We were heading to Urum al-Kubra, about twenty kilometres west of Aleppo. We meandered through the ruins of the old city; the western neighbourhoods were held by government forces, the rebels had the east. The river could see it all, running now through the no-man’s-land between the opposing front lines. If something was tossed in the Queiq on the government side, eventually it made its way to the rebels. As we reached the edge of the city we passed an enormous billboard of Bashar al-Assad, his blue eyes bright, like jewels, even in the darkness. The poster was intact, completely untouched.

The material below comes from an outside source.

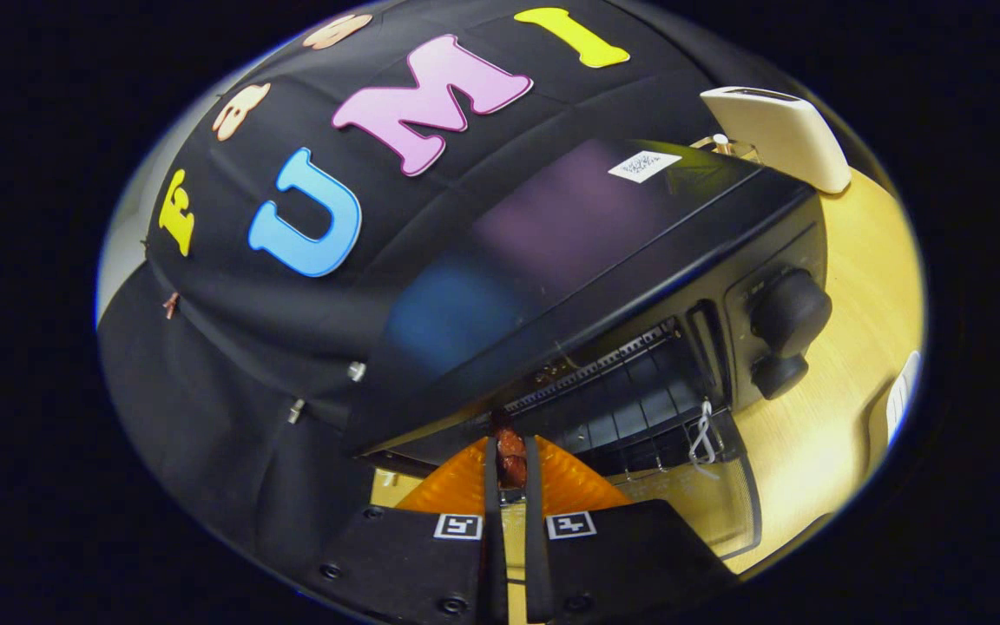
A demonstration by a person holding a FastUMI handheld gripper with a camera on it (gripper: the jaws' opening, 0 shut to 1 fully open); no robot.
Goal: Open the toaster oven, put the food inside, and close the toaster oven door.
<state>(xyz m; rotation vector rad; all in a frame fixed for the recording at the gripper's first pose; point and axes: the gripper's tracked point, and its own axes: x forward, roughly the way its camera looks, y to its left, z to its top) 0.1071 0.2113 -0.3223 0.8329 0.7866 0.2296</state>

We reached the dual carriageway and the world suddenly opened up, black fields all around us, mulberry trees and olive trees blue under the moon. I knew that battles had been fought between rebels and Syrian troops amid the Dead Cities, the hundreds of long-abandoned Greco-Roman towns that littered the countryside outside Aleppo. In this blue emptiness, I tried to forget the things I knew, the things I’d heard. I would try to imagine that it was all untouched. Just like Bashar al-Assad’s blue eyes. What was lost would be lost forever. The Crusader castles, mosques and churches, Roman mosaics, ancient markets, houses, homes, hearts, husbands, wives, daughters, sons. Sons. I remembered Sami’s eyes, the moment the light fell away and they turned to glass.
Afra was silent. Her hair loose now, the colour of the sky. I watched her as she sat there, picking at her skin, her white face paler than usual. My eyes began to close, and when I opened them I saw that we had arrived in Urum al-Kubra and in front of us was the skeleton of a bombed-out lorry. Our driver was pacing around. He said we were waiting for a mother and child.
The place was empty. Unrecognisable. Ali was agitated. ‘We have to make it before sunrise,’ he said. ‘If we don’t make it before the sun, we will never make it.’
From the darkness, between the buildings, a man appeared on a bicycle.
‘Let me do all the talking,’ Ali said. ‘He could be anyone. He might be a spy.’
When the man came close I could see that he was as grey as concrete, it didn’t seem possible that this man could be a spy, but Ali wasn’t taking any chances.